▶ [PROBLEM REQUIREMENTS]: Report, in full, each line of the material below in which the string "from" occurs.

▶ [RAW DATA]:
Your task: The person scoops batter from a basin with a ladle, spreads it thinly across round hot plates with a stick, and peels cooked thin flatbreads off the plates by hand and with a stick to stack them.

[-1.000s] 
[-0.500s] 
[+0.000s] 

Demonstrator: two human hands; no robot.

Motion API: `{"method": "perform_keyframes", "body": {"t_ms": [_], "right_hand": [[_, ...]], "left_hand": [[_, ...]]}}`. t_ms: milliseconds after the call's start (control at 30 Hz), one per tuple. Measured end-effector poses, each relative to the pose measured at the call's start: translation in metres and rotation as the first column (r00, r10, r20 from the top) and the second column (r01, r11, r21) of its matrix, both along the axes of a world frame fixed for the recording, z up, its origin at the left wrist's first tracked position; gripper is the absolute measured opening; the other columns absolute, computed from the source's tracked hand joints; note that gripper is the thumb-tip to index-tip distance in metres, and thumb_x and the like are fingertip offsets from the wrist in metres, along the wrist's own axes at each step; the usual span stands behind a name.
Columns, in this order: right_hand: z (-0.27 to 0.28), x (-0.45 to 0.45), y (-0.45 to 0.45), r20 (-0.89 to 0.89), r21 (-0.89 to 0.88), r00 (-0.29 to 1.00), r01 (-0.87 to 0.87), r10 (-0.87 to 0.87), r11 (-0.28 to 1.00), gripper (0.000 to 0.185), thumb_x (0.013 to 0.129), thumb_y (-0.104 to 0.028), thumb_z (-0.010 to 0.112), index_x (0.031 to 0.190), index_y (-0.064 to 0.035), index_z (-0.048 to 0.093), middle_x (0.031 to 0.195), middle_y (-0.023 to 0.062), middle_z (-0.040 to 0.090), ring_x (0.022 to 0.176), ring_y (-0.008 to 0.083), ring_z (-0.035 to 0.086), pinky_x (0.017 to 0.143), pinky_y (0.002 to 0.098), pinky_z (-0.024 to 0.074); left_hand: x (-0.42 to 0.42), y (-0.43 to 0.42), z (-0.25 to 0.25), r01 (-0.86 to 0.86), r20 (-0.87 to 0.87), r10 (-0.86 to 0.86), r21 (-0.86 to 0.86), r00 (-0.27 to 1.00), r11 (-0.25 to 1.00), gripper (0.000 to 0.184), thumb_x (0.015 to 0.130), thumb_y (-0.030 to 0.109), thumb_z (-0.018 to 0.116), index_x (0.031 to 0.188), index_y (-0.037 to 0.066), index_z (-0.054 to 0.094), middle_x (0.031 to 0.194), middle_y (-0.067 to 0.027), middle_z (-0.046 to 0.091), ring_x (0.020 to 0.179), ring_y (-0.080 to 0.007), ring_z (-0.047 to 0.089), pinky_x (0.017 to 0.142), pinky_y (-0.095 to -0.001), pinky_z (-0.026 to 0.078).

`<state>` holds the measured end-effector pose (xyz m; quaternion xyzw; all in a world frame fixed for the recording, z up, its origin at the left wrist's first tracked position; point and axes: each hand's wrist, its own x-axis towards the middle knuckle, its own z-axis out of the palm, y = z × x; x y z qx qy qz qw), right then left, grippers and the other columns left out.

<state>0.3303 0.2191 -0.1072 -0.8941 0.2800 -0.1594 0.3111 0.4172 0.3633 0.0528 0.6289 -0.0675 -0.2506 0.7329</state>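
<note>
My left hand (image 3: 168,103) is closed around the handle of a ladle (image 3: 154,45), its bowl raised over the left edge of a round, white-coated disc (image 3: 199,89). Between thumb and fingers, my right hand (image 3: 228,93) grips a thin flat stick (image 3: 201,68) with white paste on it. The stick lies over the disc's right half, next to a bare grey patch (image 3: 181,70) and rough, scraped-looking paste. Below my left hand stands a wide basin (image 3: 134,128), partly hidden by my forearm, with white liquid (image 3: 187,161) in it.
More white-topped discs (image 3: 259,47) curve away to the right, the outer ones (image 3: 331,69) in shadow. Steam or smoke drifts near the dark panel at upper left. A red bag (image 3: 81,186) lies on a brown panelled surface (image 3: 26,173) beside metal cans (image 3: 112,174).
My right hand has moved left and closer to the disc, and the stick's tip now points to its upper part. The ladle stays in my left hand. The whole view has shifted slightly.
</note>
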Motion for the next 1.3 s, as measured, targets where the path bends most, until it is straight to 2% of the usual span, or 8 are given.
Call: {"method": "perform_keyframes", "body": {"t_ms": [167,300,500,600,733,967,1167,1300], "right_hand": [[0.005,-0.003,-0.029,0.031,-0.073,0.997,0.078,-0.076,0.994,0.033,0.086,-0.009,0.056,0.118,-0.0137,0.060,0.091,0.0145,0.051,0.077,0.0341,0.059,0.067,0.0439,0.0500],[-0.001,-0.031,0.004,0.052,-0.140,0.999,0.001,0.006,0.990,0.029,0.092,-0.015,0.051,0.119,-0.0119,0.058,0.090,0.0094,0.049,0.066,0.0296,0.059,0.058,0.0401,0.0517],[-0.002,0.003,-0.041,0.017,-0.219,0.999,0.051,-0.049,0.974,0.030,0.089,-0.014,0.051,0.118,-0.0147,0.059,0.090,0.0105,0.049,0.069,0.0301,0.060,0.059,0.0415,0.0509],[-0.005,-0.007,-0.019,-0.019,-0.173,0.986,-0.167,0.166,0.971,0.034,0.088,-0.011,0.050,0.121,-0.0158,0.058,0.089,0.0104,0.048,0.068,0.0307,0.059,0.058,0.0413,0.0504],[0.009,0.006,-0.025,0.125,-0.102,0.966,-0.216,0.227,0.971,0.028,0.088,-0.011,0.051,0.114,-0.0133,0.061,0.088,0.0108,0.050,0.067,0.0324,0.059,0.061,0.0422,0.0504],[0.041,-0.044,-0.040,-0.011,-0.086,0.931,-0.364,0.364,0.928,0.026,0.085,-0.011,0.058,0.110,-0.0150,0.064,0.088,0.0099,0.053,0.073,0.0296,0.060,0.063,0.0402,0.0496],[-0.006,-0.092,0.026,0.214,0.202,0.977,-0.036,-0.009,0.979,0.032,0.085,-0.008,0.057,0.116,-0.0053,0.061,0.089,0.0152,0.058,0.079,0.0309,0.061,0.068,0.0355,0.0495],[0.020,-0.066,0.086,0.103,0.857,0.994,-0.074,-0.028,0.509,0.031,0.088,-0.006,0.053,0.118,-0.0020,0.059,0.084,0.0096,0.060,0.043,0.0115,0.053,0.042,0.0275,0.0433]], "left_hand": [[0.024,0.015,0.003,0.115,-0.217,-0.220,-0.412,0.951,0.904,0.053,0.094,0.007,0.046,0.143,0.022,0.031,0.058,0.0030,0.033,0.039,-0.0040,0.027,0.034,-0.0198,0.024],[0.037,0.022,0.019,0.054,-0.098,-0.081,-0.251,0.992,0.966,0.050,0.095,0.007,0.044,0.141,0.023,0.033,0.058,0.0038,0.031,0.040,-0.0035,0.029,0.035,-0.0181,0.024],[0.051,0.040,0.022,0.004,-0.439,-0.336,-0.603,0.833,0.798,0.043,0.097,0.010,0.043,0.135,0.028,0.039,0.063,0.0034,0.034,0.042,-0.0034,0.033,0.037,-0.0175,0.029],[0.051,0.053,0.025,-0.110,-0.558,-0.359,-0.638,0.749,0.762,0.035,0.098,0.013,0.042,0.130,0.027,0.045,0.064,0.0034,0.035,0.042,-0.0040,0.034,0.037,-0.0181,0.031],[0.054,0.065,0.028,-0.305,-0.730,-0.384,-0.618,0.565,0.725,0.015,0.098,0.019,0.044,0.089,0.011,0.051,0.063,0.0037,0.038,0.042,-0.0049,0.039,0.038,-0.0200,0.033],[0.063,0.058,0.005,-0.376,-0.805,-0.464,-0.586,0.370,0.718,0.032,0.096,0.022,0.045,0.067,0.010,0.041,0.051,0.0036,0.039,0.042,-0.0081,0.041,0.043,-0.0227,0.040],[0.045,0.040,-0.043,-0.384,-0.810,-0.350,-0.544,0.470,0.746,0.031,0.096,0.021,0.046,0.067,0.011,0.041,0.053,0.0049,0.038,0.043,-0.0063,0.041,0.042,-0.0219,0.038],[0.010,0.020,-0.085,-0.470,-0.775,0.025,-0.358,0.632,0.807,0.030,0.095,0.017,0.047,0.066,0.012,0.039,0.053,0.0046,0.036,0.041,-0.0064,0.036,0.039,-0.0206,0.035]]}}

▶ [FINISHED TASK]:
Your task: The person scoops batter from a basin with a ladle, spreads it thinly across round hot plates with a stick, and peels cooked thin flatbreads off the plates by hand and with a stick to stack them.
Motion API: `{"method": "perform_keyframes", "body": {"t_ms": [_], "right_hand": [[_, ...]], "left_hand": [[_, ...]]}}`. t_ms: milliseconds after the call's start (control at 30 Hz), one per tuple. Measured end-effector poses, each relative to the pose measured at the call's start: translation in metres and rotation as the first column (r00, r10, r20 from the top) and the second column (r01, r11, r21) of its matrix, both along the axes of a world frame fixed for the recording, z up, its origin at the left wrist's first tracked position; gripper is the absolute measured opening; the other columns absolute, computed from the source's tracked hand joints; note that gripper is the thumb-tip to index-tip distance in metres, and thumb_x and the like are fingertip offsets from the wrist in metres, along the wrist's own axes at each step; the usual span stands behind a name.

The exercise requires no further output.